What is needed
Would you retype the listing word for word, skipping its pictures?
++++++++
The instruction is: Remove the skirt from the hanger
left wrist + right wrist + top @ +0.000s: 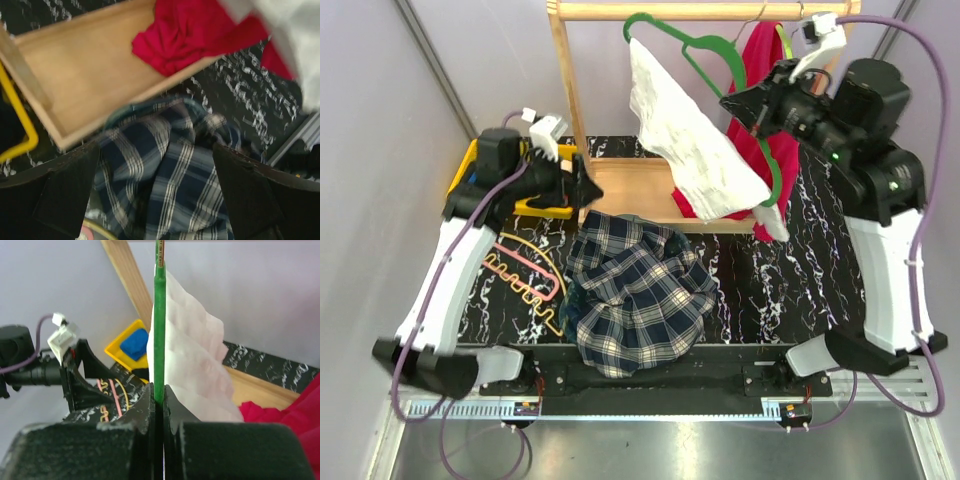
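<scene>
Two grippers differed: the right gripper [159, 396] pinched the thin green plastic hanger [159, 315] carrying the crinkled white fabric skirt [690, 140]; the left gripper [157, 187] hovered wide apart, empty, above navy plaid cloth [635, 290].

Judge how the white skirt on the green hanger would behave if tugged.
Likely floppy: the white skirt hangs in soft crinkled folds off the green hanger. Probably light, since the thin hanger looks straight under it. It may slide off fairly easily, as the right pincer clamps the hanger, not the cloth.
</scene>
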Tool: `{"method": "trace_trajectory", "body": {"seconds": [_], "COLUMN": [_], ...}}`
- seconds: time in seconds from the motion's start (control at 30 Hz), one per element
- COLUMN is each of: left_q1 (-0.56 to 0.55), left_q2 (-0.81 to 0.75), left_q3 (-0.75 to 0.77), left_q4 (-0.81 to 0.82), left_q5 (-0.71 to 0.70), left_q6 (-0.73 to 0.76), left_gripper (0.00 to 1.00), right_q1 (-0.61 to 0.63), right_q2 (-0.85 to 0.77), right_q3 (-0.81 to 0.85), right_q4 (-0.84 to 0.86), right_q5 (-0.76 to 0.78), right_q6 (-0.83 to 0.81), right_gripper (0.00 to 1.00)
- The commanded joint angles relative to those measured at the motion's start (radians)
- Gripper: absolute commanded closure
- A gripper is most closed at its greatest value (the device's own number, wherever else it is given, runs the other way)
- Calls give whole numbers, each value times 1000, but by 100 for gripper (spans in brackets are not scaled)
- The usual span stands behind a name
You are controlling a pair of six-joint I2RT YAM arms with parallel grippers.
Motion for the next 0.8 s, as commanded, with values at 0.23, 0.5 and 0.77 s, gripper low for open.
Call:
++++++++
Response area
The instruction is: Remove the skirt from the hanger
left wrist + right wrist + top @ +0.000s: 
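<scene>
Two grippers differed: the right gripper [159, 396] pinched the thin green plastic hanger [159, 315] carrying the crinkled white fabric skirt [690, 140]; the left gripper [157, 187] hovered wide apart, empty, above navy plaid cloth [635, 290].

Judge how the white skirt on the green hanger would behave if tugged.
Likely floppy: the white skirt hangs in soft crinkled folds off the green hanger. Probably light, since the thin hanger looks straight under it. It may slide off fairly easily, as the right pincer clamps the hanger, not the cloth.
</scene>
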Tool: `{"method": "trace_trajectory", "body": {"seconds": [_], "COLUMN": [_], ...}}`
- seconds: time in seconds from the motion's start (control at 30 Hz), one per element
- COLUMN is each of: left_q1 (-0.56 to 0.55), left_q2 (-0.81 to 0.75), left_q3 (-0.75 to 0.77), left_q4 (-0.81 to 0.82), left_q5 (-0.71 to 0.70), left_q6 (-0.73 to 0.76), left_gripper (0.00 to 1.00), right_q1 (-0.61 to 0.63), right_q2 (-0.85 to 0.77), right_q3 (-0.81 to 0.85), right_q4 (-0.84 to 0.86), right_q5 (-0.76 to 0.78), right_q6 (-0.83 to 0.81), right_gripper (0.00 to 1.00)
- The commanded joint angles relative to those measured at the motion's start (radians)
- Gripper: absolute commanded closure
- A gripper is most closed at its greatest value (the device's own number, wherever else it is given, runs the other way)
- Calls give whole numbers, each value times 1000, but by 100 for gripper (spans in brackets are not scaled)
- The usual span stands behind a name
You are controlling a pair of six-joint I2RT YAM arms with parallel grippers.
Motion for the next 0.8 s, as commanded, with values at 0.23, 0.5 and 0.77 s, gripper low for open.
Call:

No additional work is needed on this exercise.